◆ **Assignment**
Up to and including the line with "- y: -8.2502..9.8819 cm", restate the material below word for word, beginning with its first line.

◆ **Information provided**
——————
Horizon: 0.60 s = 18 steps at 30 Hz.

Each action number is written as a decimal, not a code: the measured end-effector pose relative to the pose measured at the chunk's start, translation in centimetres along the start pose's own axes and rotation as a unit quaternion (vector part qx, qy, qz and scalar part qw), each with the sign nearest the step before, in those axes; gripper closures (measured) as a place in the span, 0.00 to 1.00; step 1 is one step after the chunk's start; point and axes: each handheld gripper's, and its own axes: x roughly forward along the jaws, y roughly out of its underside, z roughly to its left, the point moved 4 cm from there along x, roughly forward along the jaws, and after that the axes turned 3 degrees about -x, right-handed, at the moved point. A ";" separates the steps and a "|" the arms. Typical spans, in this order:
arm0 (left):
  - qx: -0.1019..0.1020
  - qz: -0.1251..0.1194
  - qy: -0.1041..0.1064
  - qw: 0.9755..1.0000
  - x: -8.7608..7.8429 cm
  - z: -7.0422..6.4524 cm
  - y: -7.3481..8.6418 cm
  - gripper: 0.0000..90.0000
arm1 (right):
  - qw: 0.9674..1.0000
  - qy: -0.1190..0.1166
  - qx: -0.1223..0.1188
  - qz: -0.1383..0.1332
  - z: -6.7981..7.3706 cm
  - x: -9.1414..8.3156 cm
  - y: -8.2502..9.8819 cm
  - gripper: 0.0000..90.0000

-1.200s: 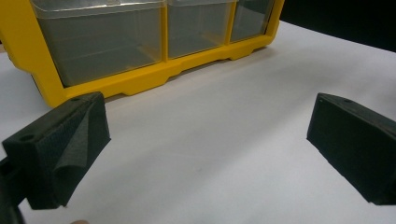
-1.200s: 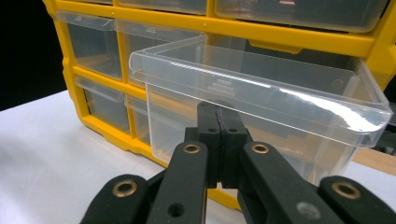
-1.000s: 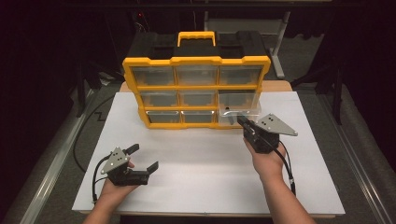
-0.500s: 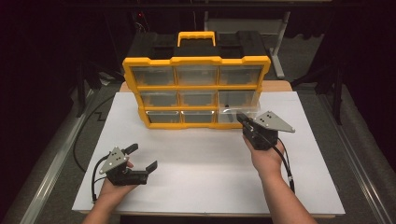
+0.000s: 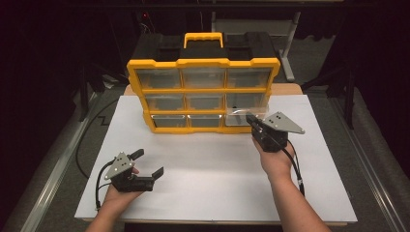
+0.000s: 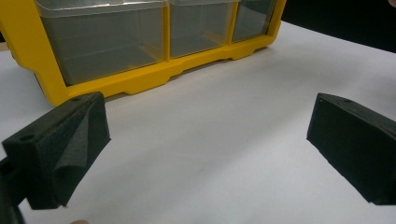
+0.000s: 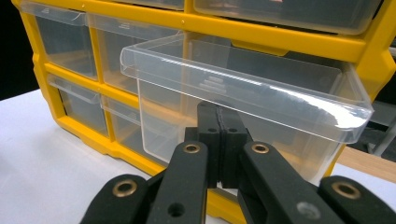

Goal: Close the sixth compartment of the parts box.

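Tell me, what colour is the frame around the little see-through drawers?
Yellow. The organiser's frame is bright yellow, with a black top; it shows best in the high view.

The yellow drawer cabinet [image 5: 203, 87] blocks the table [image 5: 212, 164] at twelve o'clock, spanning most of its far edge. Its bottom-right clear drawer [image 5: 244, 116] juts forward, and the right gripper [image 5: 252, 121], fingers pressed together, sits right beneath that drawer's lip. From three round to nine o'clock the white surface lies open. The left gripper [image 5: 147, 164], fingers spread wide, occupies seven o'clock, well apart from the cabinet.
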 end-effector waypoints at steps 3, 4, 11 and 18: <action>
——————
◆ **Result of the task**
Horizon: 0.60 s = 18 steps at 30 Hz.

Each action number is written as a decimal, not a code: the measured end-effector pose relative to the pose measured at the chunk's start, translation in centimetres along the start pose's own axes and rotation as a unit quaternion (vector part qx, qy, qz and scalar part qw), each with the sign nearest the step before, in those axes; gripper closures (measured) as a place in the span, 0.00 to 1.00; step 1 is one step after the chunk's start; point and axes: each handheld gripper's, and its own axes: x roughly forward along the jaws, y roughly out of its underside, z roughly to its left, the point moved 4 cm from there along x, roughly forward along the jaws, and after that the axes turned 3 degrees about -x, right-handed, at the moved point. A ";" separates the steps and a "|" the arms. Typical spans, in this order:
arm0 (left):
  - qx: -0.1019..0.1020
  - qz: -0.1251..0.1194
  - qy: -0.1041..0.1064
  - qw: 0.9755..1.0000
  - x: -8.7608..7.8429 cm
  - z: -7.0422..6.4524 cm
  - y: -7.3481..8.6418 cm
  - gripper: 0.0000..90.0000
arm1 (right):
  - qw: 0.9674..1.0000
  - qy: -0.1190..0.1166
  - qx: -0.1223..0.1188
  - qz: -0.1383..0.1332
  - z: -6.7981..7.3706 cm
  - x: -9.1414..8.3156 cm
  - y: -8.2502..9.8819 cm

The answer to this exercise has been written out completely.